What the exercise asks »
What you give back from the listing below should be an exact copy of the lines from the one with "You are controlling" down to the one with "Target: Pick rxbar", and it should contain no pictures.

Material provided »
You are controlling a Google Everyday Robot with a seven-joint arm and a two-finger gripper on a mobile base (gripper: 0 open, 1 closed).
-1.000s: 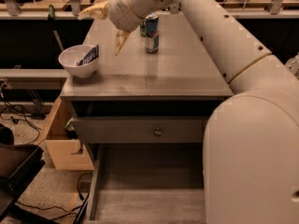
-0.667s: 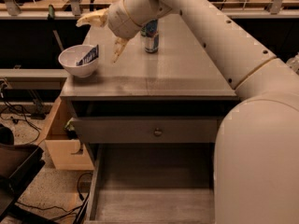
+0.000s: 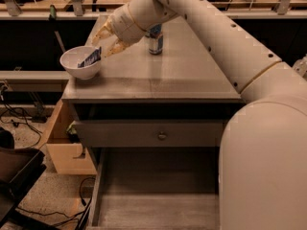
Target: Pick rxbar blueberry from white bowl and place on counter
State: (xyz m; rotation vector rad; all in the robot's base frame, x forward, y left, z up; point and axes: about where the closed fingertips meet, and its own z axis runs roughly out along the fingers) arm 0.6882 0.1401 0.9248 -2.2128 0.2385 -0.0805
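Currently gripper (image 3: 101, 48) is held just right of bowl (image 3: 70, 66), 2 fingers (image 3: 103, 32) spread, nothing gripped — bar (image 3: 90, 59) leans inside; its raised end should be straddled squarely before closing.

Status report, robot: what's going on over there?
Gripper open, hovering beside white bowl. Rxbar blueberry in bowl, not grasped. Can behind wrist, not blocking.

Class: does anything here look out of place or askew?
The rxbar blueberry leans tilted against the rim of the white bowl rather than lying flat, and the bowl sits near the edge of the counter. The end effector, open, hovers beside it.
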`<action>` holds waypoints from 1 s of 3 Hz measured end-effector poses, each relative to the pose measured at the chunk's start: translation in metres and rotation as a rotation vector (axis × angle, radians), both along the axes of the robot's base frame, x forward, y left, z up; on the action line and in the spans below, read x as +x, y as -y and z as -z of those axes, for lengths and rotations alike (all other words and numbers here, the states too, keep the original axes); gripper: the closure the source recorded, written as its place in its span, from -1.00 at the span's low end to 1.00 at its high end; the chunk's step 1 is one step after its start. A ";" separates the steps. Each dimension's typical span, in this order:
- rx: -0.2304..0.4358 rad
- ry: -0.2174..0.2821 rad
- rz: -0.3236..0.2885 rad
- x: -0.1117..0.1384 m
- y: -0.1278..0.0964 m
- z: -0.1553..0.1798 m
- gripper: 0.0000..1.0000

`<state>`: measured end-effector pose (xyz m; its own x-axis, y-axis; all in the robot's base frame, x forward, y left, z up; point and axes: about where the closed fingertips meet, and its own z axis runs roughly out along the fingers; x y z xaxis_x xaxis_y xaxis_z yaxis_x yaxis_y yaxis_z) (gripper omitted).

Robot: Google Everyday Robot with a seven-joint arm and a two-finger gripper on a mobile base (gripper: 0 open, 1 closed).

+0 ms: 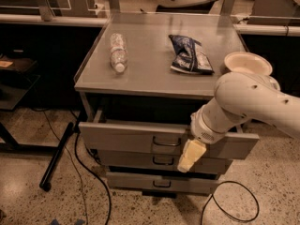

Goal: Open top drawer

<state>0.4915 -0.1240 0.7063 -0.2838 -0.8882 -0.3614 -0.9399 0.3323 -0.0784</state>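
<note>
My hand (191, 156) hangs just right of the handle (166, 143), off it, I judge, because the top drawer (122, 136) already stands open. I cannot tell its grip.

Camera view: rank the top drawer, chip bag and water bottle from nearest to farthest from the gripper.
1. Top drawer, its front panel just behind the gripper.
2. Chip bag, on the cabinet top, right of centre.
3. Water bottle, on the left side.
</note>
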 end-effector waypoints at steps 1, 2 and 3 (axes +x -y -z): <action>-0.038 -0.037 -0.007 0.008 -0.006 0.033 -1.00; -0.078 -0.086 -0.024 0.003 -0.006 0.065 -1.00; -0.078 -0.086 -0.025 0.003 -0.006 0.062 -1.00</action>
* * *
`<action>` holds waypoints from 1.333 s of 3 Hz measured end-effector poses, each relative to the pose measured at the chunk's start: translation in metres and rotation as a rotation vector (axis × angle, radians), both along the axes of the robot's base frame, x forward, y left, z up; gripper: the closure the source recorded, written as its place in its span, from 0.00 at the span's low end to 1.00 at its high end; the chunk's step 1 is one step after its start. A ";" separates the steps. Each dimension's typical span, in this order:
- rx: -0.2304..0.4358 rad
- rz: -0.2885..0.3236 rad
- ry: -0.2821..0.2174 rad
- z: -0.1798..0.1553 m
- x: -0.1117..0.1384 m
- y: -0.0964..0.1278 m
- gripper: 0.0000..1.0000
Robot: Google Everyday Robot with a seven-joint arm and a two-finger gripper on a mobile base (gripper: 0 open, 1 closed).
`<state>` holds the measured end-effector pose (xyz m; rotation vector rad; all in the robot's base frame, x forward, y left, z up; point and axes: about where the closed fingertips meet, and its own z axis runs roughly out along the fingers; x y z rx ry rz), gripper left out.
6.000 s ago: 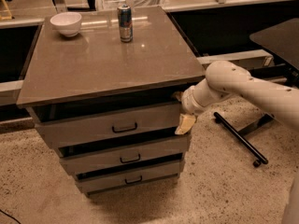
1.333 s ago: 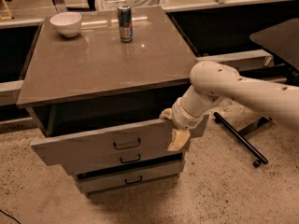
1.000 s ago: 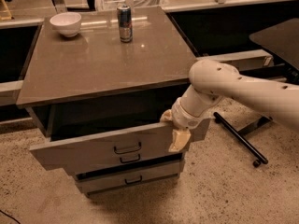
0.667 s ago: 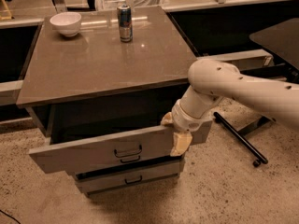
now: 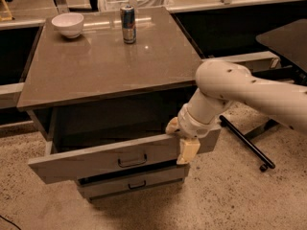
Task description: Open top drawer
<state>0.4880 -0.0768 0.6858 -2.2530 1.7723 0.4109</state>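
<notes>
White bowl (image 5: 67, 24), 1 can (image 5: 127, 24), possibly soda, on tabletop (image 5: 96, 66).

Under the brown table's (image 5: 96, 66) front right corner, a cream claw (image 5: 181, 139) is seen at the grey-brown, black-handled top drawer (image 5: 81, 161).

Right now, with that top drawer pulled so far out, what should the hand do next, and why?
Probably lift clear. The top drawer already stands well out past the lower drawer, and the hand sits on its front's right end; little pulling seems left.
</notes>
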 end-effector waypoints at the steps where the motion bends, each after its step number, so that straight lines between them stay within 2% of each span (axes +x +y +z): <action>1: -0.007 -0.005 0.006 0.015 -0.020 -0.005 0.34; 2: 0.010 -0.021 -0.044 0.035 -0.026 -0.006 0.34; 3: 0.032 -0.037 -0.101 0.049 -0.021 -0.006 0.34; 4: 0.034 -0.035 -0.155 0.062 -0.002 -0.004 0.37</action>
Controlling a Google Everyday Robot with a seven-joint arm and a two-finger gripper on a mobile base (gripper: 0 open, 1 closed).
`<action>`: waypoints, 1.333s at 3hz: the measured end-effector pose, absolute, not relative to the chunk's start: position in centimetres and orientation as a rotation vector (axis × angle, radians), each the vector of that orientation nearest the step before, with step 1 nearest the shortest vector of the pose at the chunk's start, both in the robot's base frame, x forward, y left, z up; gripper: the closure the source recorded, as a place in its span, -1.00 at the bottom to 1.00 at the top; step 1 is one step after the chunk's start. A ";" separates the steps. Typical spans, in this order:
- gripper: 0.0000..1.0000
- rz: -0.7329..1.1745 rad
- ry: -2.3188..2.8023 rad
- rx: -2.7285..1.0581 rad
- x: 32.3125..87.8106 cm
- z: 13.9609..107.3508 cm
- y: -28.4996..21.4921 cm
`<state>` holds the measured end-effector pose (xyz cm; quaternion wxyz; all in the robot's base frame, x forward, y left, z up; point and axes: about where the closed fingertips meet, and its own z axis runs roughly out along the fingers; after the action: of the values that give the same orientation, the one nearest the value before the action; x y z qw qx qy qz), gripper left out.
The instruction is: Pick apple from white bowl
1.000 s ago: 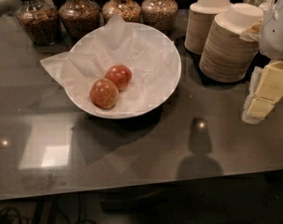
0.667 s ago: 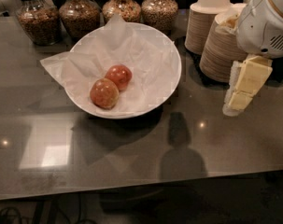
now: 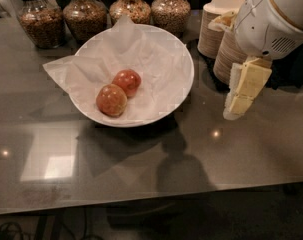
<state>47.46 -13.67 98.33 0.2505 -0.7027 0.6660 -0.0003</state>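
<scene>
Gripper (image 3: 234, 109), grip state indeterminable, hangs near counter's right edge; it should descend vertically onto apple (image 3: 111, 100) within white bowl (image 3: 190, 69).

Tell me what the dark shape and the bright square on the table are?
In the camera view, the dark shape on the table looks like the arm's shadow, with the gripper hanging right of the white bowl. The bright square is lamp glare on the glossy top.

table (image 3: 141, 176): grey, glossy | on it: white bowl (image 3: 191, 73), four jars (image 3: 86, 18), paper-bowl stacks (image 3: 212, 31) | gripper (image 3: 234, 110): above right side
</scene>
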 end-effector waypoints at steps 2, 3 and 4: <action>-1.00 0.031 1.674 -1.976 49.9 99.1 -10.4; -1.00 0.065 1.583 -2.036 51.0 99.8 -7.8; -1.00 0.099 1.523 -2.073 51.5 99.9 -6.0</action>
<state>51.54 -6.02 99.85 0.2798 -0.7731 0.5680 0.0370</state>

The completed task »
You are controlling a Google Everyday Robot with a seven-joint arm and a two-finger gripper on a mobile base (gripper: 0 open, 1 closed).
-1.000s: 
-0.667s: 
+0.000s: 
Target: Pick rxbar blueberry from white bowl and place on counter

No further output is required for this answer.